- What is needed
Extract from the listing each line in which the word "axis" appears.

☆ ☆ ☆ ☆ ☆

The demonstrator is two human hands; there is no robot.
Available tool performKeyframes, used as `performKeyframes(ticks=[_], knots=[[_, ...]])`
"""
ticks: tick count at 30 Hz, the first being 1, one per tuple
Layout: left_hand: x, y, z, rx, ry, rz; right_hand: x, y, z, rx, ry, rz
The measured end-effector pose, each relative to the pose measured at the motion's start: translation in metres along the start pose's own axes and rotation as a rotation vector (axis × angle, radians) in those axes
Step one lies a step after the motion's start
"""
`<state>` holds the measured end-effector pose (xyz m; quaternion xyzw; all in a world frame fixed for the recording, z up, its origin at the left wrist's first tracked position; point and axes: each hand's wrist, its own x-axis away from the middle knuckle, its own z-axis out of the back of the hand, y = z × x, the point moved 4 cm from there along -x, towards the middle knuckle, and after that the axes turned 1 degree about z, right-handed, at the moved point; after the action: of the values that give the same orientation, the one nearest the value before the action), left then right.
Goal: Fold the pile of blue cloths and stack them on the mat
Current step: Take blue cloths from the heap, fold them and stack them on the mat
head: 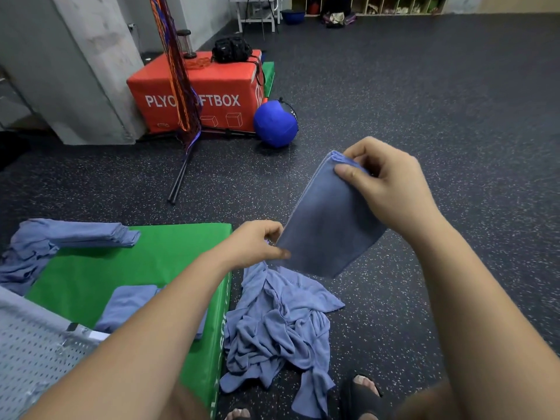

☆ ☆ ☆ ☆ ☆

- Solution to the problem
The measured end-effector pose, each relative to the pose measured at the motion's start: translation in metres along the start pose's own axes and rotation as a rotation vector (axis × angle, radians) in those axes
`<state>` holds the measured end-effector pose (xyz m; quaternion xyzw; all in a world frame fixed for the recording, z up, its origin at the left wrist's first tracked position; point and axes: each hand's wrist, its own x-axis away from the middle knuckle, its own z-axis out of the back of the hand, y = z × x, the point moved 4 cm from there along -x, towards the middle knuckle, and after that the axes turned 1 degree about z, right-handed, at the moved point; after the action: of the values that give the same orientation, the one nearest the value before the action), left then right.

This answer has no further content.